_What you are asked to do:_
Beneath this task are records; print exactly the stretch of them from the line with "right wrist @" through the line with "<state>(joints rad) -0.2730", both ends included.

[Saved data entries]
===============

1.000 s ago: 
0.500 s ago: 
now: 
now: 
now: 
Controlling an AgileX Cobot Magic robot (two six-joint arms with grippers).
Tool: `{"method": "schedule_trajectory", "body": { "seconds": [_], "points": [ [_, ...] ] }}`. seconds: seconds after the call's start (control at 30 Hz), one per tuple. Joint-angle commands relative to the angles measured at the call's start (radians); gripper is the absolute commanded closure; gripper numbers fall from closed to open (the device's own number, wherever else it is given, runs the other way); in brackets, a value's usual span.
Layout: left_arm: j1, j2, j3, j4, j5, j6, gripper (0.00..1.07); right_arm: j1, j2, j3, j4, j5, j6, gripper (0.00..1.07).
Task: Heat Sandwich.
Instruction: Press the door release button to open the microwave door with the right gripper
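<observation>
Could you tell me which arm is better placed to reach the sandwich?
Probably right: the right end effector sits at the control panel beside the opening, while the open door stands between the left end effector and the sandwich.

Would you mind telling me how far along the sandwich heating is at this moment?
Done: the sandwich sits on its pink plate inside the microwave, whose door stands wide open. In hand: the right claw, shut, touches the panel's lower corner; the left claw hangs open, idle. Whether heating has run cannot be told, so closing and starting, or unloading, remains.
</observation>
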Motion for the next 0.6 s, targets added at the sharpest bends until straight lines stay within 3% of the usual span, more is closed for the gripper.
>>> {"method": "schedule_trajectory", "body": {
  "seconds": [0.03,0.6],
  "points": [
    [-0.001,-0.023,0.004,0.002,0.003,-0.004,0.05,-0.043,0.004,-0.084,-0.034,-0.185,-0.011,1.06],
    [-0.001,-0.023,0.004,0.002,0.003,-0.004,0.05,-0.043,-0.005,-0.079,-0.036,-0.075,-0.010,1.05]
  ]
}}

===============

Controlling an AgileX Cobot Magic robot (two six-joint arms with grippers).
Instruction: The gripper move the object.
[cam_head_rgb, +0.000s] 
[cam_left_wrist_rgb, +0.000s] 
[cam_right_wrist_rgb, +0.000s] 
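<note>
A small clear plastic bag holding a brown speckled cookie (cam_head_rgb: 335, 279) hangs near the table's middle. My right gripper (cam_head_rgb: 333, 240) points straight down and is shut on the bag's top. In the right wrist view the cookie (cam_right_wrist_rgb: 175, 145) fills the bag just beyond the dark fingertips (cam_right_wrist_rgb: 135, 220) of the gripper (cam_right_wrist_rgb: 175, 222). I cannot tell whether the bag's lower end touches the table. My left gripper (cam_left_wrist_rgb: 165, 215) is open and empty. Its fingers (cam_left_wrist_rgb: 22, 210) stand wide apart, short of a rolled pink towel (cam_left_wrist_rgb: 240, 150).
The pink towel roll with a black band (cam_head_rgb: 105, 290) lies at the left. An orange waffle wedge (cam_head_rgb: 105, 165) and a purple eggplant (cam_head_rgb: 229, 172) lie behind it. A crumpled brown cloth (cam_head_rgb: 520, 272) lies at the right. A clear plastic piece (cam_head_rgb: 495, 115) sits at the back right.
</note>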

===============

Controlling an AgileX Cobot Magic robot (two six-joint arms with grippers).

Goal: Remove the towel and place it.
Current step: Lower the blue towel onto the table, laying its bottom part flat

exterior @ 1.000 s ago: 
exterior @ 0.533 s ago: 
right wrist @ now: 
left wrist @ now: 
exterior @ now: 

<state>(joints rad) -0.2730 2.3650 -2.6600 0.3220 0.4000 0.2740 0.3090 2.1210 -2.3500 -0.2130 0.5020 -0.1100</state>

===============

_Exercise result:_
right wrist @ now: 
left wrist @ now: 
exterior @ now: 

<state>(joints rad) -0.2730 2.3650 -2.6600 0.3220 0.4000 0.2740 0.3090 2.1210 -2.3500 -0.2130 0.5020 -0.1100</state>

Thus the exercise is complete.